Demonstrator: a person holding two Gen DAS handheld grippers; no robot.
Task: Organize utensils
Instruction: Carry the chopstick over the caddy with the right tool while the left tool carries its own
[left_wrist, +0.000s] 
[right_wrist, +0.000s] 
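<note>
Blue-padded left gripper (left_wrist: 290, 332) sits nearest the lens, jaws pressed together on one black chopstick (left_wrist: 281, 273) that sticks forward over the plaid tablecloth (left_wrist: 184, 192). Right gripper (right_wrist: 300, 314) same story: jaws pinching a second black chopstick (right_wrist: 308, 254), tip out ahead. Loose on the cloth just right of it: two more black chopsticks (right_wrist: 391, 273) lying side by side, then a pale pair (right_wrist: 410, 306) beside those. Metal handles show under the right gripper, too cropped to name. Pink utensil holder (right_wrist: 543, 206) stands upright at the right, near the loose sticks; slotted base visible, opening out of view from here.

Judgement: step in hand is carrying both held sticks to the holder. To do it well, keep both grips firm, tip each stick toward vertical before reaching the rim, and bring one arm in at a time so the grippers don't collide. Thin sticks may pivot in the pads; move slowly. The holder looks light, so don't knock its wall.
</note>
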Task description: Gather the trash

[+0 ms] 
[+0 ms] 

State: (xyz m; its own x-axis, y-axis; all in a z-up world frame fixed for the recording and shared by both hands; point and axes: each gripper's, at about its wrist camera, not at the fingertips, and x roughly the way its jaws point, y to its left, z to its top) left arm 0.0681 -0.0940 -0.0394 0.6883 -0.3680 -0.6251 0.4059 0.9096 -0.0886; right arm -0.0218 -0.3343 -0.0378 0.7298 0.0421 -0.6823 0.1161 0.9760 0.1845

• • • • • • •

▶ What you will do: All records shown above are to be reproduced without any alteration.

▶ Response area:
Demonstrator: a person holding two Gen DAS handheld grippers; no robot.
Task: Organize utensils
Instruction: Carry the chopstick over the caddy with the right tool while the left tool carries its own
[left_wrist, +0.000s] 
[right_wrist, +0.000s] 
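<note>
Blue-padded left gripper (left_wrist: 290, 332) sits nearest the lens, jaws pressed together on one black chopstick (left_wrist: 281, 273) that sticks forward over the plaid tablecloth (left_wrist: 184, 192). Right gripper (right_wrist: 300, 314) same story: jaws pinching a second black chopstick (right_wrist: 308, 254), tip out ahead. Loose on the cloth just right of it: two more black chopsticks (right_wrist: 391, 273) lying side by side, then a pale pair (right_wrist: 410, 306) beside those. Metal handles show under the right gripper, too cropped to name. Pink utensil holder (right_wrist: 543, 206) stands upright at the right, near the loose sticks; slotted base visible, opening out of view from here.

Judgement: step in hand is carrying both held sticks to the holder. To do it well, keep both grips firm, tip each stick toward vertical before reaching the rim, and bring one arm in at a time so the grippers don't collide. Thin sticks may pivot in the pads; move slowly. The holder looks light, so don't knock its wall.
</note>
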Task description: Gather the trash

[+0 ms] 
[+0 ms] 

State: (xyz m; its own x-axis, y-axis; all in a z-up world frame fixed for the recording and shared by both hands; point and axes: each gripper's, at about its wrist camera, not at the fingertips, and x roughly the way its jaws point, y to its left, z to its top) left arm 0.0681 -0.0940 -0.0394 0.6883 -0.3680 -0.6251 0.4059 0.9096 -0.0886; right arm -0.0218 -0.3343 -0.0378 0.7298 0.0421 -0.6823 0.1161 0.9760 0.1845

The answer contains nothing more.